JGN: A PGN Replacement

mar · Post by **mar** » Sun Nov 14, 2021 12:31 pm

hgm wrote: ↑Sun Nov 14, 2021 11:45 am The problem is that it would pretty much require a complete rewrite of the WinBoard front-end to make it use wide characters. If the back-end is to remain using UTF-8 and normal characters (as would be required for XBoard), you would have to do back and forth conversions at any point where these interact.

actually this exactly what I do in my recent projects: internally I store everything in utf-8 and do on-the-fly conversion through wrapped calls to wide char buffer on stack when I want to open a file and so on. I also store paths in a canonical (normalized) form where I swap backslashes with forward slashes, but that's another problem.

originally I was concerned that with wide chars you can index a character at a specific position directly (assuming UCS-2 or UTF-32, UTF-16 is a bit more complicated due to surrogate pairs - but BMP fits nicely and I don't think anyone really needs code points outside that), but this can be solved as well by iterating and/or caching where performance is critical

overall I'm happy with this decision (using utf-8 for everything) as it simplified a lot of things for me. on unix-based systems, I don't have to do any conversions whatsoever.

Whether this should be UTF-8 or UTF-16, and whether this should be announced through a BOM, is really outside the scope of a standard for game notation: it is an OS property. It is unfortunate that different encodings still exist, but as long as they do, one can expect there will be file-conversion tools for these formats.

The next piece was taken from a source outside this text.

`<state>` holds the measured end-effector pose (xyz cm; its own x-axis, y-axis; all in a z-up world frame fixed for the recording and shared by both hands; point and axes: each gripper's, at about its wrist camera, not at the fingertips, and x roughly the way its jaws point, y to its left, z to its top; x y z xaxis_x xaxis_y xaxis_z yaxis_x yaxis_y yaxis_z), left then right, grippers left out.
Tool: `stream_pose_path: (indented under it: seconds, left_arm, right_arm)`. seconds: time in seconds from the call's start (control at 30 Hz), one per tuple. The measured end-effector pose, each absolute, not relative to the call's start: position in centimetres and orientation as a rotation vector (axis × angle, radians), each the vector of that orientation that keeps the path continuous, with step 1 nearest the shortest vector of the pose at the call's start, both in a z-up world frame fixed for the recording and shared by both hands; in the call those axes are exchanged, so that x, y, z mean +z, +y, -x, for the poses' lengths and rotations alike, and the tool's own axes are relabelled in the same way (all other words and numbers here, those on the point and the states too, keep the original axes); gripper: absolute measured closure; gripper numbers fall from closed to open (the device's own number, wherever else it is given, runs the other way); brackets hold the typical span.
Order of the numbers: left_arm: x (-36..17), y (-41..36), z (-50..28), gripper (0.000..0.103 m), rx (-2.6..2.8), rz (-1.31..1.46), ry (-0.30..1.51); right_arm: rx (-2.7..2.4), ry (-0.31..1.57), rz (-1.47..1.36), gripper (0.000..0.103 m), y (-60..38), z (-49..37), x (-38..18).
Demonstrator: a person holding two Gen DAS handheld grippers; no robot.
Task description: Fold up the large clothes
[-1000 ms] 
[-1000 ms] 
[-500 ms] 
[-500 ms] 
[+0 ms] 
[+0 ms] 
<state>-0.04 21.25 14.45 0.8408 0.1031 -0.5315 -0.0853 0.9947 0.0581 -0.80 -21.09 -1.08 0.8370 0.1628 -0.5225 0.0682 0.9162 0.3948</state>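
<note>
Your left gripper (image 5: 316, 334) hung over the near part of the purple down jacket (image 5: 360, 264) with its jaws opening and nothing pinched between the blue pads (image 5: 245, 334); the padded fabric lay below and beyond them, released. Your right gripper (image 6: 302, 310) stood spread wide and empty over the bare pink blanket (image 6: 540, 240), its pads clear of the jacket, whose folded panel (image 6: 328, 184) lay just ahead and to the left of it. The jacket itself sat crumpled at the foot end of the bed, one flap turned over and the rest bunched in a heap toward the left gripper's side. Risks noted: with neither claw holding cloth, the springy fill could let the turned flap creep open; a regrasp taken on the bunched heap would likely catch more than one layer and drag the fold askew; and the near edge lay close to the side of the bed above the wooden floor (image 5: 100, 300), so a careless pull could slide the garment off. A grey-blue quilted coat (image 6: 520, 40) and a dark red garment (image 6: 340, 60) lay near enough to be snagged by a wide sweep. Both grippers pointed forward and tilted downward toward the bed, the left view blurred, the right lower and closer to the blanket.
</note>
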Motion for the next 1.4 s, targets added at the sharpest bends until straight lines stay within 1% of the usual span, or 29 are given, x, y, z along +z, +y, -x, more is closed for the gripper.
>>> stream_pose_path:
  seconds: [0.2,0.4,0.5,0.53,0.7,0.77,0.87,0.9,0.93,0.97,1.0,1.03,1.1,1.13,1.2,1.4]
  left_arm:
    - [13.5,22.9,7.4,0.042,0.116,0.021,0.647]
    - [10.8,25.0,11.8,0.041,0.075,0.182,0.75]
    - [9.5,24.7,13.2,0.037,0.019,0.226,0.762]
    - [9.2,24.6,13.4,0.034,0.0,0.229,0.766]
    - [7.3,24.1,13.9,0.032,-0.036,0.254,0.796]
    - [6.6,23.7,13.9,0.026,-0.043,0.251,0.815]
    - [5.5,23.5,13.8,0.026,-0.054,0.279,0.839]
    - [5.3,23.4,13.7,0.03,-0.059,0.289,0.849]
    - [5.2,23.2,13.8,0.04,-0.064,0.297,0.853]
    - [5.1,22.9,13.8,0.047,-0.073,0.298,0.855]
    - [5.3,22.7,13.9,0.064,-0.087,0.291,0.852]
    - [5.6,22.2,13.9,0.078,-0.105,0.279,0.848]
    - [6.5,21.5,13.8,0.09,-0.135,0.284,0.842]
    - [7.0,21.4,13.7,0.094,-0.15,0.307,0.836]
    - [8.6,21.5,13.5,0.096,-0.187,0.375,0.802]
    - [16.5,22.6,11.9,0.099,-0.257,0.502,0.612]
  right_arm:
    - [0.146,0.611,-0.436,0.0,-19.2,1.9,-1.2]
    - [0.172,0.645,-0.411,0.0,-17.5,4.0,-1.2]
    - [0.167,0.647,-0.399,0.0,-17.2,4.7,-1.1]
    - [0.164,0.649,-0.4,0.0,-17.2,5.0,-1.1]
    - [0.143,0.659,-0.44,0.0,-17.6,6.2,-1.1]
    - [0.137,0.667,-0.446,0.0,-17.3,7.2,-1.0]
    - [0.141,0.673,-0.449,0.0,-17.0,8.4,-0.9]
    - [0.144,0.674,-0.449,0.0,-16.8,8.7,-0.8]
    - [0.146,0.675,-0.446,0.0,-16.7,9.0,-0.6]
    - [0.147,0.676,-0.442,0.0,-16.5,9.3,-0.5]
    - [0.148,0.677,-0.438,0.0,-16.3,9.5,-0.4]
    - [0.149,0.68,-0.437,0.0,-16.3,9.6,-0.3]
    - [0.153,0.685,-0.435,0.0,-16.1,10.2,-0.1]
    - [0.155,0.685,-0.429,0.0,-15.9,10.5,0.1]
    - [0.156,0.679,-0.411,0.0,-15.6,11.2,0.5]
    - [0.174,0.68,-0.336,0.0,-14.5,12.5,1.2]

utf-8 seems nicer, since it's backward-compatible with ascii. so a proper pgn that doesn't violate the standard by only using ascii character would still load fine as utf-8.
BOM at the beginning of the file would't hurt either as comparing 1st 3 bytes of a file should be easy enough - and even that isn't necessary because it's easy to check whether a sequence of non-ascii bytes is a valid utf-8 sequence

I have not looked into this lately, but the problem used to be that Windows API supported UTF-16, and not UTF-8. So to properly display the non-ascii characters in dialogs, or allow their entry in text edits there, you would have to use the wchar versions of the API calls.

yes, absolutely. it's unfortunate that Microsoft decided to go down this path back then. I guess in text edits it might work out of the box (I mean editing itself), though. I haven't done any WinAPI-based UI programming in ages though so I'm not sure

Ras · Post by **Ras** » Sun Nov 14, 2021 3:24 pm

hgm wrote: ↑Sun Nov 14, 2021 11:45 amI have not looked into this lately, but the problem used to be that Windows API supported UTF-16, and not UTF-8.

That's because back in the 1990s when MS designed NT, UTF-8 existed only as loose idea, so they went with UCS-2 which had provisions for extensions, and that would become UTF-16 starting with Windows 2000. However, the rest of the world has basically moved on to UTF-8, in particular the whole WWW.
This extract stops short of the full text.